_What is needed_. Find every line of the data below that has "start" in it. Reply with the number only.
---*---
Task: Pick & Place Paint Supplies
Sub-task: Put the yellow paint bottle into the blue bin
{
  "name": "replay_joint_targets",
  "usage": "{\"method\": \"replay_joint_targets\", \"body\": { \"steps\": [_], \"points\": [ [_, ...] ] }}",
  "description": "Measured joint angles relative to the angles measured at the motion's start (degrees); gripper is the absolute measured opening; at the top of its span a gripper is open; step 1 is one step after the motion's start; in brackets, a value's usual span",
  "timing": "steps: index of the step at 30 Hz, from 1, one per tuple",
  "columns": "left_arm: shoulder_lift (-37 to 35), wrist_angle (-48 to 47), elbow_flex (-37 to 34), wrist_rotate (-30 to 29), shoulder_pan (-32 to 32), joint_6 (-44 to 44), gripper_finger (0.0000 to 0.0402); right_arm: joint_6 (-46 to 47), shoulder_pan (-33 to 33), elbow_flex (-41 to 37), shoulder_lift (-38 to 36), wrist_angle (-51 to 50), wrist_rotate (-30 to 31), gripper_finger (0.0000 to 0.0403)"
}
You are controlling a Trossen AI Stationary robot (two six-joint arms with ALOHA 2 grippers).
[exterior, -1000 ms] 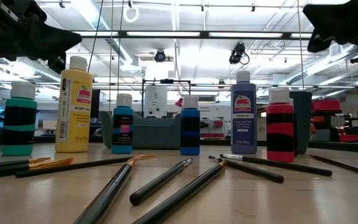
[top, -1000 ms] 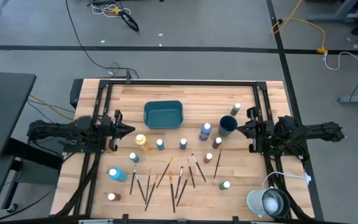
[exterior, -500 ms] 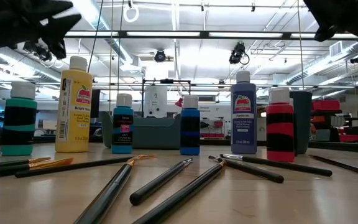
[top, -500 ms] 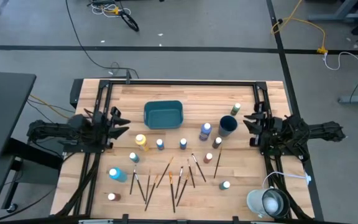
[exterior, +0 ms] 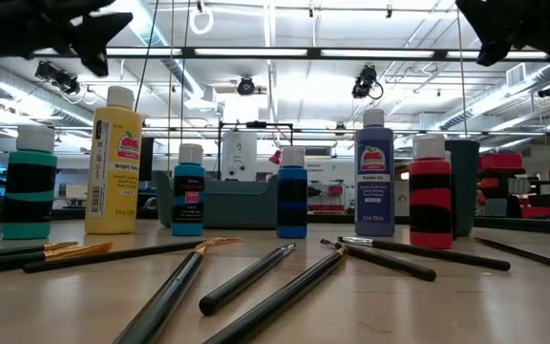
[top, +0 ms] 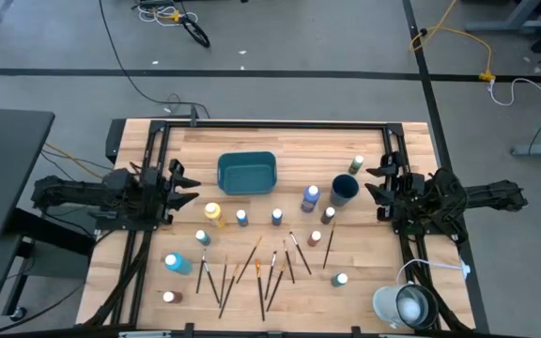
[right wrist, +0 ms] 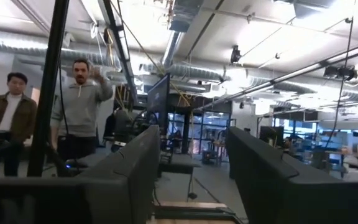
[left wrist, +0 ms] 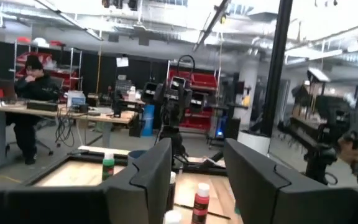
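Observation:
Small white-capped paint bottles stand upright on the wooden table, among them a yellow one [top: 213, 213], a purple one [top: 309, 198] and a green one [top: 356, 165]. Thin paintbrushes [top: 252, 270] lie flat in a loose row toward the near edge. My left gripper [top: 188, 185] hovers open at the table's left side, level with the yellow bottle [exterior: 115, 162] and apart from it. My right gripper [top: 372, 184] hovers open at the right side, next to the dark blue cup [top: 344, 188]. Both wrist views show their fingers [left wrist: 148, 180] [right wrist: 135, 168] spread, with nothing between them.
A teal tray [top: 247, 175] sits at the table's far middle. A white round lamp head [top: 404, 305] stands at the near right corner. A black frame [top: 270, 126] runs along the far edge and both sides. People stand in the room beyond the table.
Both grippers have opened from shut, taking hold of nothing. My left gripper has drawn back a little toward the table's left edge. The bottles and brushes have stayed where they were.

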Motion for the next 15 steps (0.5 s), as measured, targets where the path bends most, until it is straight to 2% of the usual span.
{"method": "replay_joint_targets", "body": {
  "steps": [10, 15],
  "points": [
    [13.3, -11.2, 12.3, 0.7, 0.0, 7.6, 0.0158, 1.2, 0.0, 6.5, 11.0, -0.2, -0.7, 0.0191],
    [16.7, -12.5, 15.4, 0.6, 0.0, 8.9, 0.0181, 2.1, 0.0, 11.1, 17.3, -1.4, -0.7, 0.0191]
  ]
}}
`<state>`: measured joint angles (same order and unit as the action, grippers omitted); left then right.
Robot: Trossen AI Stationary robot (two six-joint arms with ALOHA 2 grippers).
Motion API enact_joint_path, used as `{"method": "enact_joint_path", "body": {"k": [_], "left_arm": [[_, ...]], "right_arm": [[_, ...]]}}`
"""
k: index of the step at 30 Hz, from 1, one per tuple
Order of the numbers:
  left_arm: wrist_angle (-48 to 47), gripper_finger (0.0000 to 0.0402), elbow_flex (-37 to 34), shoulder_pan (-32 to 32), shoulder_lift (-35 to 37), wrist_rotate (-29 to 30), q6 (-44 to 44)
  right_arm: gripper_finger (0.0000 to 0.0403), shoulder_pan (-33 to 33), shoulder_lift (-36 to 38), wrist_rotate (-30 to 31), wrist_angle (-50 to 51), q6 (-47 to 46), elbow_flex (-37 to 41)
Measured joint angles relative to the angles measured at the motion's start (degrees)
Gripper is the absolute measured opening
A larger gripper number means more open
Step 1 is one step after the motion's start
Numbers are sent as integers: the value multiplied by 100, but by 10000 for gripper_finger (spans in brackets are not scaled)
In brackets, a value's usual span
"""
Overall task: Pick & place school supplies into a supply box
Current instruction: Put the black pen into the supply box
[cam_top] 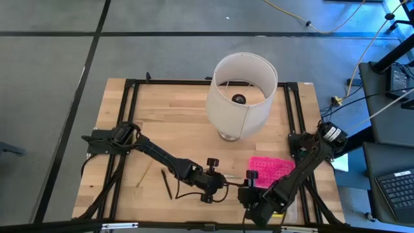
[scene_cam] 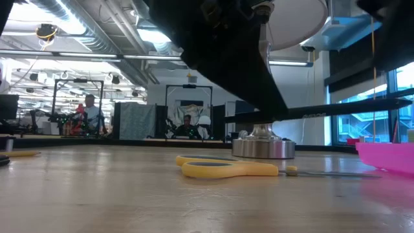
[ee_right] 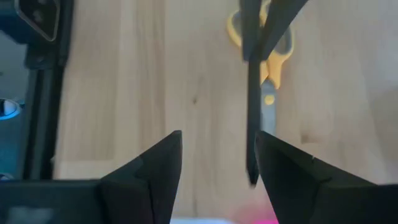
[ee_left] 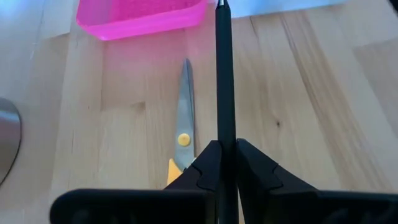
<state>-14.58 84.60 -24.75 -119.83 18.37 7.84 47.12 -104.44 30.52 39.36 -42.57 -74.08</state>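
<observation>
My left gripper [ee_left: 227,144] is shut on a thin black pen [ee_left: 224,74], whose free end points toward the pink supply box [ee_left: 140,15]. The small yellow-handled scissors [ee_left: 185,134] lie flat on the table under the pen, and the low view shows their handles [scene_cam: 226,169]. My right gripper [ee_right: 217,134] is open by the box's near-left corner [cam_top: 255,176]. It faces the left gripper, and the pen's tip [ee_right: 251,174] reaches in between its fingers. Another black pen [cam_top: 166,183] and a pencil [cam_top: 145,175] lie further left. My left gripper pinches the black pen between its two fingers at a point on the shaft [ee_left: 225,134] well back from the tip. The pen runs along the fingers and sticks out straight ahead, lifted clear above the scissors. What lies behind the fingers is hidden.
A big white lampshade [cam_top: 240,97] on a round metal base [scene_cam: 263,147] stands at the table's middle far side, just behind the work area. Black frame rails [cam_top: 132,116] run along the table's edges. People sit in the room beyond the table.
</observation>
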Motion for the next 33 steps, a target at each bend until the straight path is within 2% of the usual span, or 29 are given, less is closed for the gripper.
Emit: {"method": "enact_joint_path", "body": {"k": [5,13,23,33], "left_arm": [[170,22,2,-25,4,7,61],[366,22,2,-86,9,-9,102],[620,22,6,-147,9,-46,66],[626,25,6,-153,9,-57,67]], "right_arm": [[206,-245,0,-48,-110,454,0],[199,-507,-2,-632,-69,561,0],[119,-561,-4,-1071,-67,551,0],[47,-565,-4,-1086,-60,326,0]]}}
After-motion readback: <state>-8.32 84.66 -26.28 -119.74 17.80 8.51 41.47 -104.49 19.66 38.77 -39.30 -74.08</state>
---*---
_Output of the task_. 3